Because you indicated sharp or unbearable pain you could have a serious or life-threatening condition, such as a tubal (ectopic) pregnancy. Contact your doctor immediately and/or visit your nearest emergency room. [more about ectopic pregnancy].


----------



## CHILLbilly

I got 26% as well....due mostly to my age I think.......


----------



## tinkerbell123

Ive been getting 20-26% for the last 6 months (i go on it nearly every month):rofl::rofl::rofl: xx


----------



## magicvw

Pah! 
_Based on a single act of unprotected intercourse on the day you indicated, among couples with average fertility *there is a only a very small probablity of pregnancy*.
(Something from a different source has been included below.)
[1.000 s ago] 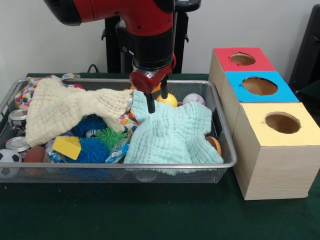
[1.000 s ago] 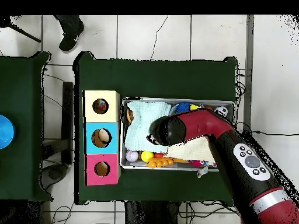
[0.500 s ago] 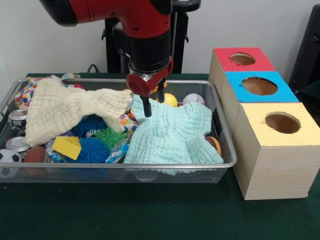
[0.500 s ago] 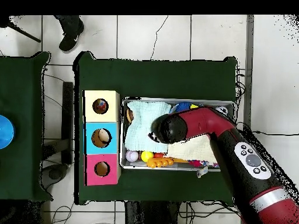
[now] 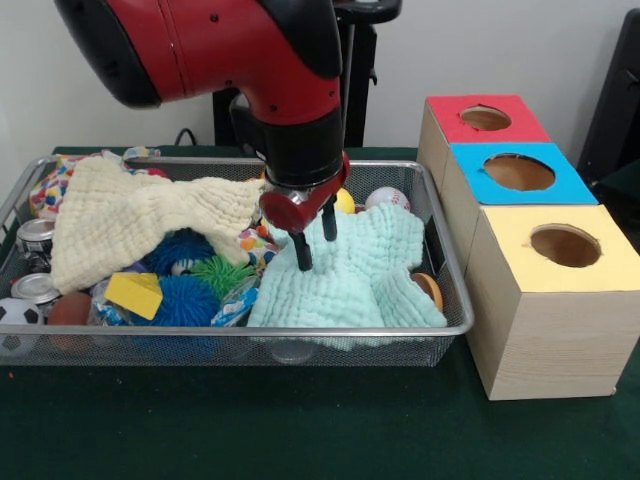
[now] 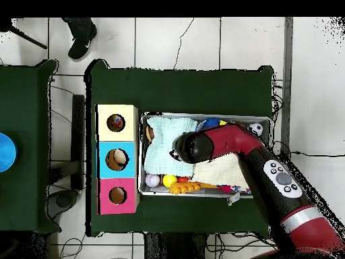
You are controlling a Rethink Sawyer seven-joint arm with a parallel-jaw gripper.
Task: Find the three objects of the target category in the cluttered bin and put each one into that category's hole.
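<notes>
My gripper point(image 5: 316, 244) hangs open over the mint-green cloth point(image 5: 350, 270) in the middle of the wire bin point(image 5: 300, 331). Its fingertips point(image 5: 303, 258) reach down to the cloth's folds, with nothing between them. A yellow ball point(image 5: 346, 200) and a white baseball point(image 5: 387, 198) lie behind the cloth. In the overhead view the arm's end point(image 6: 192, 148) covers the gripper, beside the mint cloth point(image 6: 158, 145). Three boxes with holes stand by the bin: red point(image 5: 485, 120), blue point(image 5: 518, 172) and yellow point(image 5: 565, 245).
A cream cloth point(image 5: 130, 215) drapes over the bin's left half. Below it lie blue spiky balls point(image 5: 185, 300), a green spiky ball point(image 5: 222, 272), a yellow card point(image 5: 133, 293), two cans point(image 5: 38, 290), a soccer ball point(image 5: 12, 315) and a brown ball point(image 5: 68, 308). A person's shoe point(image 6: 84, 40) shows at the overhead view's top.
The gripper has come forward and down, from the bin's back rim by the yellow ball onto the mint cloth. The cloths and balls have not moved.
</notes>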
But, since you indicated that there were additional acts of intercourse, this probability could be higher._

I am still waiting for O, so no shock there! But I put in that I expect to get pregnant this evening, and I still only get a slim chance. Pah!


----------



## AngelKelly

tinkerbell123 said:


> Ive been getting 20-26% for the last 6 months (i go on it nearly every month):rofl::rofl::rofl: xx

lmao!


I got 26% and could possibly be two weeks pregnant,................ wont hold me breath though :roll:


----------



## Sinead

25% and 2 weeks pregnant
Hell I think I'm only OV-ing :rofl:


----------



## porkpie1981

Im ovulating tomorrow so the sickness stuff isnt really accurate to me

Based on a single act of unprotected intercourse on the day you indicated, among couples with average fertility there is a 20% probablity of pregnancy.

But, since you indicated that there were additional acts of intercourse, this probability could be higher.

If you did conceive that month, you would be 2 weeks pregnant.

It could be too early to detect pregnancy symptoms.

The symptoms you listed -- frequent urination, odd sensations in the abdomen -- are all typical of pregnancy. However, unusual stress, could make your period late.

Most women who try to get pregnant will succeed within a year. It may take longer for older couples. Hormonal methods of birth control, such as the pill or Depo-Provera, could result in a period of temporary infertility. (See frequently asked questions about Hormonal Contraceptives for more info.) Learning Natural Family Planning can help a couple to figure out the best time to have intercourse (generally about two weeks from the first day of your period). 

More information about how to get pregnant and fertility. 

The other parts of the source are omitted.